Horse Race Polls Not More Variable This Year
Lead Changes Contribute to Erroneous Perception
There is no consensus in the latest round of polling as to who is ahead in the presidential race. Sen. John Kerry holds a small but statistically significant lead in surveys by Gallup and the Los Angeles Times. President Bush has a small edge in surveys by AP-Ipsos and Fox News/Opinion Dynamics. And the race is nearly dead-even in the ABC News/Washington Post and Newsweek polls.
These differences have led some critics to conclude that the polls do not work as well as they once did. But a review of several national polls over the last two months shows that the surveys are not fluctuating more than in recent elections with the notable exception of 1996, when surveys were unusually stable and consistent. This year, the polls seem more inconsistent because the race is very close. As a consequence, the lead changes with even normal fluctuations in candidate support levels.
In the Pew Research Center’s analysis of 12 surveys of registered voters conducted by major national polling organizations in June and July 2004, the average of all polls found Kerry with 46.6% and Bush with 45.6%. Candidate support in the 12 polls has, on average, varied only by about two percentage points (2.1%) from these overall measures.1 This is on par with the variability of polls conducted during this period in the past six presidential campaigns, and is well within the range that would be expected given the margin of error.2
The polling variability in 2004 falls close to that seen in 1984 and 1988, when the average spread was 2.2% and 2.3%, respectively, and slightly above the election of 2000 (at 1.7%).
The greatest variability in the polls was seen in 1992, when Ross Perot’s on-again, off- again candidacy and Bill Clinton’s rising support in the June-July time frame resulted in average polling variability of 2.9 percentage points.
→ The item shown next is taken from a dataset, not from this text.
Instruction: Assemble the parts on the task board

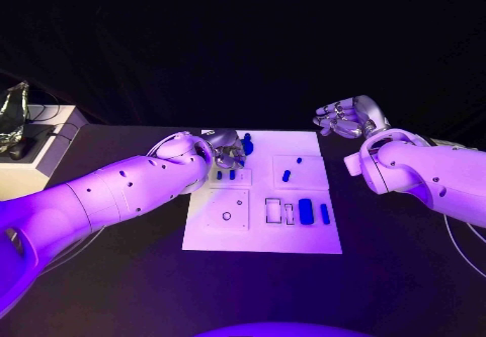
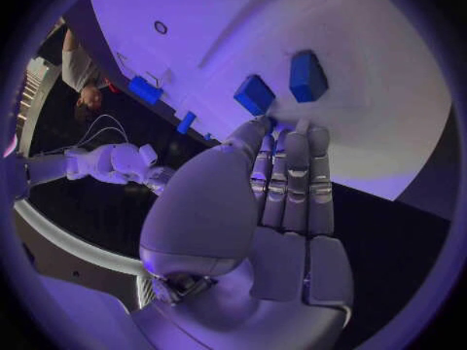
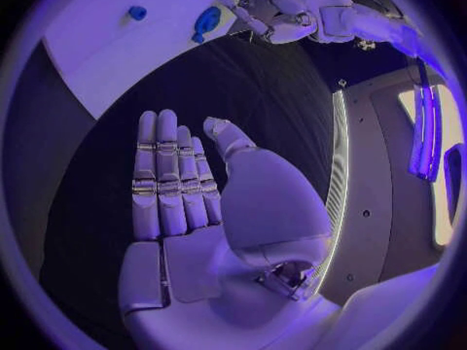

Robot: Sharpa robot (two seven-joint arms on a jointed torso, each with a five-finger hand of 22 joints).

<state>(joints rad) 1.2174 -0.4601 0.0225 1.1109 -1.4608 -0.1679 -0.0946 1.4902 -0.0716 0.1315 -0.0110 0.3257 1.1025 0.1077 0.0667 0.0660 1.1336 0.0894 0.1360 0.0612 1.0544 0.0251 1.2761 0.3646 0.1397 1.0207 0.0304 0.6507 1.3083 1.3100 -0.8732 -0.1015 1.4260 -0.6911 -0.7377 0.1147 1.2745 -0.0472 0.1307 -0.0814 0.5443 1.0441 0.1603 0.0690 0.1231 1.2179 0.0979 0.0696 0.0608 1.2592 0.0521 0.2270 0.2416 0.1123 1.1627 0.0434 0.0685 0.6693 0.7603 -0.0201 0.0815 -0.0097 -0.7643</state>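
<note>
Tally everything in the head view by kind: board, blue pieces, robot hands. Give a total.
White rectangular task board: 1
Small blue parts: 7 that can be made out, one partly hidden at the left hand
Silver many-fingered hands: 2, the left hand and the right hand
Total: 10

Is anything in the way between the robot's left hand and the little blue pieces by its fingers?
Nothing visible is. The left hand reaches flat over the task board, and its fingertips sit right beside two blue parts.
</note>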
By contrast, the 1996 campaign, when Clinton consistently held a large lead over challenger Bob Dole, saw the least variation from one poll to the other (an average spread of 1.2 percentage points).
1. The measure of polling variability is computed as the average difference of all polls from the mean support level for each candidate. This produces two estimates of variability for each election (one for the Democrat and one for the Republican), which are then averaged to produce a single statistic for each election. For 1992, the average includes polling estimates for Ross Perot as well as for George H. W. Bush and Bill Clinton.
2. This analysis excludes one-day (or “overnight”) polls conducted by news organizations to gauge immediate reactions to events in the campaign such as the naming of the vice presidential candidate. The movement in candidate support found in such polls tends to be ephemeral.